Em Fevereiro de 2007, apenas uma semana depois de seu 69º aniversário, Sam foi diagnosticado com câncer de cólon, o qual havia criado metástases em seu fígado. No momento do diagnóstico, ele tinha câncer no estágio 4. Sam orou a Deus para que sua vida fosse estendida, para que ele pudesse escrever o seu “legado à igreja”, sua última e maior contribuição. Entre seus tratamentos com micro-esferas e quimioterapia, ele mergulhou-se em pesquisas e escrita. Em Março de 2008, completou o livro e ofertou um comovente culto de dedicação, onde agradeceu a Deus por conceder-lhe o tempo e a energia necessárias para escrever o livro “Crenças Populares: São Elas Bíblicas?”

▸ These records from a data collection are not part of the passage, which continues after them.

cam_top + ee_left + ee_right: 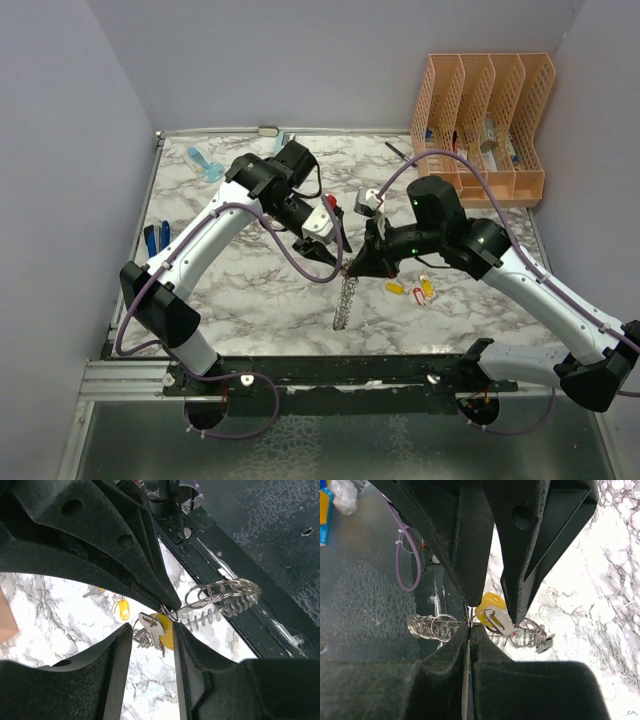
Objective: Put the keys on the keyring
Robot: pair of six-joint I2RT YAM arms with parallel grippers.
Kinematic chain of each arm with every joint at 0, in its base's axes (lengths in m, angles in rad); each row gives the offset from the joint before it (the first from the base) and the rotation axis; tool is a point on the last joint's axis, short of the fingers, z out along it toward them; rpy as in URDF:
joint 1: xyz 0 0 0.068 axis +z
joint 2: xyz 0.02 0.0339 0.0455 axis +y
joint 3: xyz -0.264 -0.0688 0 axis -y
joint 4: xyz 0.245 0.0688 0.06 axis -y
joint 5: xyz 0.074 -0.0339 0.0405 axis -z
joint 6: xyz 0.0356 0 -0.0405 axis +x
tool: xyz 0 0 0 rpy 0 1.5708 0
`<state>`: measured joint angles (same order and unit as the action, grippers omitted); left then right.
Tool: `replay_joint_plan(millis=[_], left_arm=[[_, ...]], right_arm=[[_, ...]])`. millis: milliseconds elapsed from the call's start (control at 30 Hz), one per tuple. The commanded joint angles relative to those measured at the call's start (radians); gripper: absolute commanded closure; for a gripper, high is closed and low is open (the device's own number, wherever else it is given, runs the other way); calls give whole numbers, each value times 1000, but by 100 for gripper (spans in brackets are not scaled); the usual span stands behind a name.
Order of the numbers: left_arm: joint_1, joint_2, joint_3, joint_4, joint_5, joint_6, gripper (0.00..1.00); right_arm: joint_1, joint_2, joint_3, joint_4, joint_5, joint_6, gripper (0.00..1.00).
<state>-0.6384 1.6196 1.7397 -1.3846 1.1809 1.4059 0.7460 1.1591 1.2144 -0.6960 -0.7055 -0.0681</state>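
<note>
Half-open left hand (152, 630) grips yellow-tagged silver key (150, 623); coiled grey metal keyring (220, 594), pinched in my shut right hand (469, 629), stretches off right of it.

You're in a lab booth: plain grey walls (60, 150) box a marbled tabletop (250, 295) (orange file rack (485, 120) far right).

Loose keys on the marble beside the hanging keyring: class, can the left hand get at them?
Probably not: the left hand holds a yellow-tagged key, and the right hand, gripping the keyring, stands between.
</note>
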Motion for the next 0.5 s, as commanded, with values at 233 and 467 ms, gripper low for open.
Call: replay_joint_plan(millis=[233,467], left_arm=[[-21,-39,-16,-24,33,36,77],[-21,-49,-37,-25,39,47,100]], right_arm=[[-2,-28,-25,60,-15,30,99],[-3,-41,-23,70,16,59,99]])
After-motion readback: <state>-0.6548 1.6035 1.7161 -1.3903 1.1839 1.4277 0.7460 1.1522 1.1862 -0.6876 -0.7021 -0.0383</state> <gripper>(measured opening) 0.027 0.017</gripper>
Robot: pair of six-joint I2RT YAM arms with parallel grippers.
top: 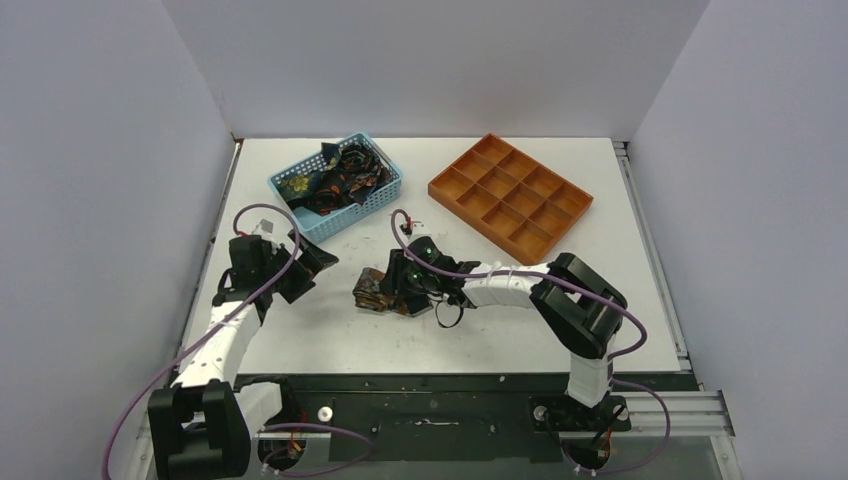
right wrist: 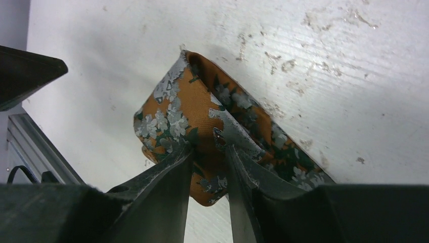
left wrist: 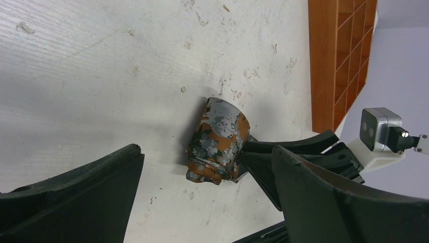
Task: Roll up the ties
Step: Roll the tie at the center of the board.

Apenas 11 meses depois, Sam celebrou seu 70º aniversário. Sua esposa e filhos fizeram uma festa surpresa em sua honra. Esta foi a primeira e, infelizmente, a última festa de aniversário que Sam jamais celebrou. Há apenas três semanas atrás, enquanto realizava um seminário na Inglaterra, Sam ficou doente. De volta para casa, foi piorando progressivamente e foi levado para a emergência na quinta-feira, 11 de Dezembro. Durante seus momentos de lucidez, Sam olhava para os doutores e enfermeiras e lhes dava um grande sorriso, agradecendo genuinamente por sua atenção. Seu oncologista destacou que em quase dois anos desde seu diagnóstico de câncer, Sam havia produzido mais do que a maioria das pessoas em toda a vida.
Durante as primeiras horas do Sábado, dia 20 de Dezembro, Sam faleceu. Estava cercado por sua fiel esposa por quase 47 anos (o dia seguinte seria seu aniversário de casamento), e por seus três filhos. Embora milhares o conhecessem como um acadêmico e um pregador incansável, esses quatro o conheciam como um esposo e pai amorável e carinhoso, uma poderosa força de integridade e otimismo na qual aprenderam a se apoiar. Embora entristecidos, cada um deles se agarra à promessa do breve retorno de Cristo, quando verão seu querido esposo e pai mais uma vez. Até aquele dia, eles prometem continuar o seu legado, devotando-se de corpo e alma à obra do Senhor, ansiosos por apressar a Sua volta. Que dia de regozijo será aquele!
[*] – Nota do tradutor – O dia 4 de julho, dia da Independência Americana, é tradicionalmente comemorado com fanfarras e fogos de artifício. (voltar)
O presente texto foi enviado pela família de Samuele Bacchiocchi aos assinantes do periódico virtual Endtime Issues, em 30/12/2008.